MEGA cloud storage (while being commercial) also has end-to-end encryption, and they use a single master password which is used for client-side derivation of different authentication and encryption keys. And their sort and search is quite snappy on large amount of files. Here is their open-source webclient, might be interesting as well.

And, like other people, I would too be perfectly fine with the lack of some features, however much time it would take to implement them on top of client-side E2EE. Temporary, of even in some cases permanent, unavailability of several advanced features, should hardly be a showstopper for securing this kind of very private data :)

Though the biggest problem is perhaps the API, which would need to have SDKs with client-side encryption logic. That's sad.

nrktkt commented 5 years ago

A general +1 for this feature. I've been contemplating using Monica, but with the private nature of the content, I'd only trust it running in my living room without E2EE.

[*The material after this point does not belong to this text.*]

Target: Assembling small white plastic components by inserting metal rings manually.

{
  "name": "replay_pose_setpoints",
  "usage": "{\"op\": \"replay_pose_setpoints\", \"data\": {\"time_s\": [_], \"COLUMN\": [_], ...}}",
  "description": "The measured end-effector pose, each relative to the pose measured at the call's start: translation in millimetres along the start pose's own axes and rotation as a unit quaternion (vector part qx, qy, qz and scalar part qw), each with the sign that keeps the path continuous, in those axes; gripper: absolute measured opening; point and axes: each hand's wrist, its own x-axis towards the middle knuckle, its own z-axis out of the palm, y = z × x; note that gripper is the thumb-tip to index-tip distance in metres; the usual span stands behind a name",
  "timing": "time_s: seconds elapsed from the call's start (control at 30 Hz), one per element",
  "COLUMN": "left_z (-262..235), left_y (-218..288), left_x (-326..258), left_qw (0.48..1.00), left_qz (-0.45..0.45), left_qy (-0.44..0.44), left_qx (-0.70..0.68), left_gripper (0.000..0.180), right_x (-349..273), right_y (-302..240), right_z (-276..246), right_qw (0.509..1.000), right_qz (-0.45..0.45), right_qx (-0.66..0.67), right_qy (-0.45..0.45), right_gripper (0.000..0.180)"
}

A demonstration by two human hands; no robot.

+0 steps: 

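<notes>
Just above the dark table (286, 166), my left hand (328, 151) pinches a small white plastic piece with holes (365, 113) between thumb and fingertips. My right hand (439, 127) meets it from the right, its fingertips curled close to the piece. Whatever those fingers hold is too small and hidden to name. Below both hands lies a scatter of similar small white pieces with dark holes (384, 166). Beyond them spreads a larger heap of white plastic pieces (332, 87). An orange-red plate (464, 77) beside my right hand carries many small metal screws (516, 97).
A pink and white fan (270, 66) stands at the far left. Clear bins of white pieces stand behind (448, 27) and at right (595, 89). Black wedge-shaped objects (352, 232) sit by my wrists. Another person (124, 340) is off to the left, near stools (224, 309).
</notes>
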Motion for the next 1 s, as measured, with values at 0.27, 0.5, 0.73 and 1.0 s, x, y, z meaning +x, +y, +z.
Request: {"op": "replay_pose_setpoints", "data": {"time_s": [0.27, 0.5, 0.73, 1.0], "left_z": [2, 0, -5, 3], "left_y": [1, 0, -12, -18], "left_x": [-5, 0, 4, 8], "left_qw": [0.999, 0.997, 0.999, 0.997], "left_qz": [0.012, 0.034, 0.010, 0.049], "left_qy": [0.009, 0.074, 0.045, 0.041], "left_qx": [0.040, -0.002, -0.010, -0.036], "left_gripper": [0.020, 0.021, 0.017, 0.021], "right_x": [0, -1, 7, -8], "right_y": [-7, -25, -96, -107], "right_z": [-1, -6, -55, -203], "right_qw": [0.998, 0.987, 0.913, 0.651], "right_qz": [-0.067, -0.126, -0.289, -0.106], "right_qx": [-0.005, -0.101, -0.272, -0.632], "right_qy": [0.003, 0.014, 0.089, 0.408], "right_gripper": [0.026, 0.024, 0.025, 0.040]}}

On the technical side I just have two small contributions. First, on the topic of passphrases. I agree a passphrase is probably going to be needed (a non knowledge based secret is probably not suitable here). It would be a simpler UX to re-use the login password as the passphrase; but it will mean you need to hash the login password client-side. So there is some trade-off there. I would not recommend using the passphrase to encrypt content directly. If instead you use the passphrase to wrap the content encryption key, then the user will be able to rotate their passphrase in the future without needing to re-encrypt all of their data.

Second, it's probably useful to consider the trade-offs between "field/column" level encryption and "object/row" level encryption. The former gives you the option to not encrypt certain things like IDs, timestamps, etc. while also having a bit of flexibility to change your schema; on the other hand, it's less private, since some metadata will be visible.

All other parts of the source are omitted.